Решительно ничего нет. Какой-то тупой день; готовятся к отъезду: обирают яблоки, режут кур. Завтра едет Т<атьяна> Ал<ипьевна> и Л<идия> Ст<епановна>: ходили на пристани узнавать о пароходах. Необыкновенно звездные ночи! Когда-то увижу я нежного Павлика! Цыганка гадала мне, между прочим вздором (ничего не говоря о женщине): «Ты лукавый, но щедрый и приятный, тебе завидуют за твой ум, тебя тяготят дела, но в разговенье тебе будет радость». Павлика же я не увижу еще 15-го. Получу остальные деньги, что ли?

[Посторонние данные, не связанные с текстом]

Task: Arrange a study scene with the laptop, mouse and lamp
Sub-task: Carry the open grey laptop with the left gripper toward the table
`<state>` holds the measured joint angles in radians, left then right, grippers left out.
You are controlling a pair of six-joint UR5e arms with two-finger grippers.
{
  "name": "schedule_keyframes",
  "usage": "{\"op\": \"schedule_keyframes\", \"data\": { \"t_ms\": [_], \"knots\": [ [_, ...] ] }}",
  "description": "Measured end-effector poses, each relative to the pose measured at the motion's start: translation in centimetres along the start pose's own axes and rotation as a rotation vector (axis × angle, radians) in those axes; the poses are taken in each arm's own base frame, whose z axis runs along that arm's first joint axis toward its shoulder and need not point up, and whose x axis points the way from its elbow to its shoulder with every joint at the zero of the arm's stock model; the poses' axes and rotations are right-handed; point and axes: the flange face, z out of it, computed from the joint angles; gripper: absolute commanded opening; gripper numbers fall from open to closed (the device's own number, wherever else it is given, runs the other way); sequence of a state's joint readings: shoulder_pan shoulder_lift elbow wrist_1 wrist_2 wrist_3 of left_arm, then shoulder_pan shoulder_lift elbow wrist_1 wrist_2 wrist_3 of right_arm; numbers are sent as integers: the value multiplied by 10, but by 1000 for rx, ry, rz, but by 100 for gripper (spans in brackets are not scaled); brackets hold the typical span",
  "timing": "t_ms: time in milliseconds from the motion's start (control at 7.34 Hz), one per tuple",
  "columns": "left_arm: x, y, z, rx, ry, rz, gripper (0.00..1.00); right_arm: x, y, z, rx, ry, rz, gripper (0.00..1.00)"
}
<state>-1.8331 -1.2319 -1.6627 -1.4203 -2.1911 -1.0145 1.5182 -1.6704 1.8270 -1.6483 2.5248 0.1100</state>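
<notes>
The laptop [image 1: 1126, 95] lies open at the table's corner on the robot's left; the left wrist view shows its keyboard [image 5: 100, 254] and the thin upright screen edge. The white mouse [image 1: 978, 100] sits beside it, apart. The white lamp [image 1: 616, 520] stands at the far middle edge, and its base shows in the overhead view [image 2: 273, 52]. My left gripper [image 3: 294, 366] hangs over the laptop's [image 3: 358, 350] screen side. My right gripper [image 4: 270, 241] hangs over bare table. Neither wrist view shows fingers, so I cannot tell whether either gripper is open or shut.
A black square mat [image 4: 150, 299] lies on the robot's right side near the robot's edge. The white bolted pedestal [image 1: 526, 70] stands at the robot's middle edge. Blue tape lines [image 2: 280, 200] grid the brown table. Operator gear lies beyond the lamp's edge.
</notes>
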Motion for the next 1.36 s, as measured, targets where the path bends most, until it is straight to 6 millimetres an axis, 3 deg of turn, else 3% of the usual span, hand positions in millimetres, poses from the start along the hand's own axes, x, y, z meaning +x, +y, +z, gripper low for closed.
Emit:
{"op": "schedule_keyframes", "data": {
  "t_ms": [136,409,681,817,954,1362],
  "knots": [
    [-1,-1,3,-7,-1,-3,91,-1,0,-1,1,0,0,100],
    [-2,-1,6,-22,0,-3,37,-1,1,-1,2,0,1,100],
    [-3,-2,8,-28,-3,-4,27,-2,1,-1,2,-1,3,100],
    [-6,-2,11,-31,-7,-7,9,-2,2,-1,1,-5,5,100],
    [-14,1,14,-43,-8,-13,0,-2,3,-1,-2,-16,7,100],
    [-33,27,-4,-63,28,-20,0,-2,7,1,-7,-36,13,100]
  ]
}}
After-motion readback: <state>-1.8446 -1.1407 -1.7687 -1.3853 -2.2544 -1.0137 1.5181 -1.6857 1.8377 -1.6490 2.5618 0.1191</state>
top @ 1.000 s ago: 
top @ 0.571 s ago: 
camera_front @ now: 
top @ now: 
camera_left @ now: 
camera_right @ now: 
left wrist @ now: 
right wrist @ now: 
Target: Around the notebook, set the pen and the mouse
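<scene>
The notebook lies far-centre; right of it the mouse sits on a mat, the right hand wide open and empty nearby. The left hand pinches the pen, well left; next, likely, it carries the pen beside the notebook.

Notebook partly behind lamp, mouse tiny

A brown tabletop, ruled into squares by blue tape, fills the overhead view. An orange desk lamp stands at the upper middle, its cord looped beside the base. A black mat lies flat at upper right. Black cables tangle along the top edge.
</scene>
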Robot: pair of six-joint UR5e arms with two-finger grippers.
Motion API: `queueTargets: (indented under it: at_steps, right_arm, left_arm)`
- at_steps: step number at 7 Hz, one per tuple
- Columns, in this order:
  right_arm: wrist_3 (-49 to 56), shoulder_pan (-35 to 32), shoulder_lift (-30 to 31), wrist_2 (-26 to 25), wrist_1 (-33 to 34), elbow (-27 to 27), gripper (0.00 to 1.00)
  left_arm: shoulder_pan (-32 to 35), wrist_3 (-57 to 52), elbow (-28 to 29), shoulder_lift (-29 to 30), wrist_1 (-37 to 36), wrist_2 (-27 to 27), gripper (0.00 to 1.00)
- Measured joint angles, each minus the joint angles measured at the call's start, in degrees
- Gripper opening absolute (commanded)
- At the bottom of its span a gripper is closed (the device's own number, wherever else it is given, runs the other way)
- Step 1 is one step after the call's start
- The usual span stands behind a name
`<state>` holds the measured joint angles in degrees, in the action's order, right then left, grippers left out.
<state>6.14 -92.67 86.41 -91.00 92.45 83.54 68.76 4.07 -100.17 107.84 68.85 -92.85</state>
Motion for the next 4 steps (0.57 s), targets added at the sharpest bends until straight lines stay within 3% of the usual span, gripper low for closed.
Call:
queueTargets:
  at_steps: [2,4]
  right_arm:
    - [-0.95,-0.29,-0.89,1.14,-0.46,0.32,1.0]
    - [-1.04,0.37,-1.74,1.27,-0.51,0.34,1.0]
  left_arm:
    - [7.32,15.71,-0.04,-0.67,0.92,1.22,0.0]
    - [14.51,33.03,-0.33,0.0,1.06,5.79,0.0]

С утра в каком-то томленьи. Я давно уже не был в таком чувственном возбуждении, как последнее время, и это угнетает, неудовлетворенное. Я вспоминаю роман Гонкура, где Жермини Ласерте ножки от столов, стульев, палки от щеток, перила, свечи представлялись мужскими членами и она старалась не глядеть, чтобы не возбуждаться{320}. Не в такой степени, но вроде этого теперь со мною, и я понимаю, как любители женщин не могут равнодушно слышать одно шуршанье женских одежд. Когда думаю о деньгах, сердце у меня падает: как я устроюсь? как я устроюсь? Решительно не знаю. Я все пою какой-то пошлый романс на прекрасную «Черную шаль»{321}. Отчего там все так вечно? Какая божественность!
Как все великолепно! И потом:
Или я пою «Tandis que tout sommeille». Неужели смерть? Есть картина в Эрмитаже, где на фоне светло-зел<еного> куста, в красном, в непринужденной позе, нога на ногу, с гитарой, опертой на колено, закинув голову, поет человек. Неужели смерть? Осенью, какая пошлость! Когда играли в крокет, напротив возились два мальчика, катаясь по траве и валяясь друг на друге, и к крикам шуточной драки примешивалась какая-то похоть. Я старался не смотреть на них. Провожали на пристани Татьяну Ал<ипьевну> и Лидию Ст<епановну> в темноте. На пристани народ спал на полу, какие-то парни улеглись на <тюках?> с яблоками головами вместе, переговаривались и перешептывались. Был огромный страшный арестант с 2-мя маленькими солдатами. Почту не разбирали, везде темно. Какая скука, какое одиночество! Долго ли, долго ли это будет? И вместе с тем осень пугает меня: не сейчас! не так скоро! помедлить! Ах, верные и милые друзья, нежный Павлик, неужели я покину вас скоро и навсегда?
Письмо от Сомова{322}, милое, быстрый ответ, но чем-то меня не удовлетворившее: мне кажется, что мои друзья несколько стараются отвлечь меня от Павлика Гафизом, к которому я почему-то теперь сейчас
Шел дождь, я писал стихи. Никакого известия, ни радостного, ни печального нет. Все думаю о плечах Павлика, круглых, прелестных, персиково-розовых и немного шершавых на ощущение, таких теплых. Жалко, что я не был у него, я лишен того чувства, когда дом, улица, порог возлюбленного имеет такой горестно-глубокий смысл. «Едва я завидел Гречанки порог…». Я думаю о Пушкине, Musset, Gautier и Berlioz’e. В понедельник, в понедельник увижу Павлика! Вечером были в балагане, читали Гофмана. Но какая даль до понедельника, как я доеду?
Укладываемся, увязываемся, холодно. Сестра все мерзнет и закрывает двери и окна; после обеда гуляли далеко с детьми, было солнце, яркое и необыкновенное, длинные тени по лугам. Сережа убедил меня написать письмо Глазенапу, когда мы будем в Ярославле. Вечером ходили на пристани, степлело, была луна и звезды, было хорошо, но будто все-все уже уехали. В зале стояла приготовленная в дорогу провизия: пироги, яйца, казалось чисто, хотелось есть, и не ели, Сережа сказал: «Будто перед Пасхой». Мной овладевает возбуждение переезда. О, понедельник, милый Павлик! Ночи, дни, неситесь скорей.